A diretora iria ligar
para a casa do aluno. Mais tarde, Lúcia olhou a mensagem no celular: ─ Pai do menino não quer que
ele use máscara. Virá amanhã à escola. Problemas à vista. Vamos nos preparar.
No dia seguinte,
Lucia se deparou com Roberto e o pai à porta da escola. O garoto murmurou um
“bom dia fessora” tímido ao lado do pai que mais parecia um boxeador prestes a
entrar no rinque. Nem deu bom dia e vociferou:
— Meu filho não vai usar essa p.... dessa
máscara. Não serve para nós. E vocês vão ter que engolir ele assim mesmo.

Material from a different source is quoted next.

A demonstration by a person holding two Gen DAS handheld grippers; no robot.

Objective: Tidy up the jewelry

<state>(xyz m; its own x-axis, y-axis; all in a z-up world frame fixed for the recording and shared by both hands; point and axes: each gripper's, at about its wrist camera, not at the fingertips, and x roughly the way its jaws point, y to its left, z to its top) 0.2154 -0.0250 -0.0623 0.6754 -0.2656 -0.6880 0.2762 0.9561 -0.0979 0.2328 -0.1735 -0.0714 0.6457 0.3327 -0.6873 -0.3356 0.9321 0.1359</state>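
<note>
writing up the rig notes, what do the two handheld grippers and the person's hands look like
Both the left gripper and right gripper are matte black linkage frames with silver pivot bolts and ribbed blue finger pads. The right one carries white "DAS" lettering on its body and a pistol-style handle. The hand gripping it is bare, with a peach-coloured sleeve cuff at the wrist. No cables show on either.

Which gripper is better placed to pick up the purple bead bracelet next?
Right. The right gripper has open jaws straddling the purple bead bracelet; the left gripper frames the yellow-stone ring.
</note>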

Nós,
na nossa família, não caímos nessas bobagens de vacina e máscara pra cá e pra
lá. É coisa de maricas. Desse governador metido a besta!
Lúcia, boquiaberta decidiu não retrucar
ao boquirroto. Olhou o menino que, meio encolhido atrás do pai, arrumou coragem
para dizer:
— Mas pai, eu quero vir pra escola. Não
aguento mais ficar em casa. Não vou conseguir passar de ano.
— Com máscara não vem, pirralho! Pode
esquecer!
Lúcia olhou diretamente para o menino,
ignorando o truculento:
— Roberto, você é a pessoa mais importante
aqui. Pode vir como quiser. Nós daremos um jeito.
O homem pareceu
decepcionado por Lúcia não ter retrucado. Estava ansioso por um confronto.
Virou-lhe as costas e saiu pelo corredor puxando o filho.
No dia seguinte,
Lúcia se perguntou se Roberto afinal viria ou não. Foi o último a chegar e,
felizmente, veio trazido pela mãe. Ambos sem máscara. Lúcia, nervosa, esperando
uma possível agressão ignorou-a e fez sinal para o garoto entrar. Fechou a
porta com firmeza e entregou ao menino uma linda máscara novinha estampada com o
homem aranha.
—
É um trato entre nós, Roberto. Você vai ganhar duas. Você coloca ao entrar e
devolve no fim das aulas. Eu cuido de lavar a máscara. Mas lembre-se, isso é um
trato apenas entre nós. Assim você poderá voltar para a escola, encontrar seus
colegas e continuar a estudar.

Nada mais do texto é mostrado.